I didn't speak to Nick all night. I didn't really speak to anyone, apart from Stella, who did most of the talking. I'm worried...nothing has ever happened like that before but I could've never imagined Sam telling me to leave. In a small way I'm relieved, in another...I'm scared I'm going to make up for it later...

But now I'm alone, which is a relief. The others went out to do there own thing, It's nice to get some alone time. Sam never lets me have alone time, well apart from when I sleep of course. But after he drove off earlier I don't think he's really concerned about me being alone.

I go over to the pool, pulling up the strap of my swimming suit. I don't normally wear anything that shows my arms or legs now. If Sam had it his way, you wouldn't be able to see an inch of my skin. Scarf...gloves... The lot.

The moonlight reflects off the water perfectly. Even though it may be considered dangerous...I love swimming in the dark, well, obviously with the porch lights on.

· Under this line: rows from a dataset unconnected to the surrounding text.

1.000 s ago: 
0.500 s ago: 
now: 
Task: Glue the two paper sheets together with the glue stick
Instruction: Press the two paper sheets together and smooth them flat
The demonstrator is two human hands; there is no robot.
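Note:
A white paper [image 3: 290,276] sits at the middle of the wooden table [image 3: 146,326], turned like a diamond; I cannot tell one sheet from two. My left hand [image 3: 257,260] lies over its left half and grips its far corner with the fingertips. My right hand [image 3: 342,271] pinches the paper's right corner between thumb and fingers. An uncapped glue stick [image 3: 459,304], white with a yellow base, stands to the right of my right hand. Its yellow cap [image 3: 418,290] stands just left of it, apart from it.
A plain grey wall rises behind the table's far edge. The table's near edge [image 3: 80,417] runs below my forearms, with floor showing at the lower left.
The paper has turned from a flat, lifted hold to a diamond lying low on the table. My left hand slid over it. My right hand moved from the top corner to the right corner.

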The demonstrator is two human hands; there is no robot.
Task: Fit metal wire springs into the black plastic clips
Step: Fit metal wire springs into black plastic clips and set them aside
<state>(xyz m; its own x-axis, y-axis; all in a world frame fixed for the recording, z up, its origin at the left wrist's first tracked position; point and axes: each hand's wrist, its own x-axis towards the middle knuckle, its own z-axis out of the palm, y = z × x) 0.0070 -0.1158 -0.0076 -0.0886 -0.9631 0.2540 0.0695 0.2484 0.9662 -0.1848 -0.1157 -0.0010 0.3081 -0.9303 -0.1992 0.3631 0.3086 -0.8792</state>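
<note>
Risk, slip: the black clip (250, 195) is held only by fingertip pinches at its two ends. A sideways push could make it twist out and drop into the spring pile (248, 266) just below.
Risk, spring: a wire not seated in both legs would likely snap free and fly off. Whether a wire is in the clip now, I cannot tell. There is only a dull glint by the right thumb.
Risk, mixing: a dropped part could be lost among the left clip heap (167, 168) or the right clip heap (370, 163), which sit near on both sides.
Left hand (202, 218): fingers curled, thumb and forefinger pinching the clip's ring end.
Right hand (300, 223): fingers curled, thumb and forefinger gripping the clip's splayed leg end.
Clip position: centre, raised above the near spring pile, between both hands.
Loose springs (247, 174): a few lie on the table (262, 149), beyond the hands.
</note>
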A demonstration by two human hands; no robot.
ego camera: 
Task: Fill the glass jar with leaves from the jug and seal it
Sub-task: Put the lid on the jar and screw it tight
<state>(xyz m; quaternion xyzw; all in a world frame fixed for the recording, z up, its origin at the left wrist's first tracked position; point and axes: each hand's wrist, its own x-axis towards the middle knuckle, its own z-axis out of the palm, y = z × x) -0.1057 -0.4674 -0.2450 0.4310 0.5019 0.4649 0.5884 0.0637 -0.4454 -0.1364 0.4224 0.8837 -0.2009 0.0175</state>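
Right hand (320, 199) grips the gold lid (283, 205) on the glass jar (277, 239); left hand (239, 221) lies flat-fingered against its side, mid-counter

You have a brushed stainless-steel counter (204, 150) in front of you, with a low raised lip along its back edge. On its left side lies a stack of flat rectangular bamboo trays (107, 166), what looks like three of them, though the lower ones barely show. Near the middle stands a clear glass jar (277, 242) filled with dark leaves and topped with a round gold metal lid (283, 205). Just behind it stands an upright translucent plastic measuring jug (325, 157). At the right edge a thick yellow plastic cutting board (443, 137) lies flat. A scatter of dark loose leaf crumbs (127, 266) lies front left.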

I slowly get in, letting myself adjust to the temperature of the pool. It's freezing. I sigh relieved when my body finally adjusts to it. I dip my head under the water so my bodies fully drenched. I go and sit on the step, staying under the water. I rest my head back against the side of the pool and close my eyes letting my body relax.

"Are you still mad at me?"

I jump falling forward into the water quickly arising to see Nick standing by the pool. There goes my me time... I try to cover my arms and legs, I don't want him to see the bruises, but it's very hard when you're wearing a swimming suit. "Don't that!" I scream. He smiles.

"You're still mad..." he says taking off his shoes and socks. "About what" I ask acting as if everything I'd said earlier was in his head. "About...me standing up for myself" he shrugs sitting on the side of the pool. "You weren't standing up for yourself. I asked you politely to lose for me" I murmur going over to sit on the step again.

"I didn't want to lose Macy... What would have been the fun in that?" he chuckles. "Not getting beaten to a bloody pulp" I spit unable to control myself. I don't look at him. I don't need to, I know exactly what he's doing...

"So you admit it" he says shakily. I turn to look at him. He looks like he's about to cry... "Nick. Why are you crying?" I ask worried, I go over to him, only able to hug his leg. "Because he's hurting you Macy" he says breathing in deeply, "It doesn't make me happy knowing that...idiot is hurting you". I can't help but laugh at his attempt to swear.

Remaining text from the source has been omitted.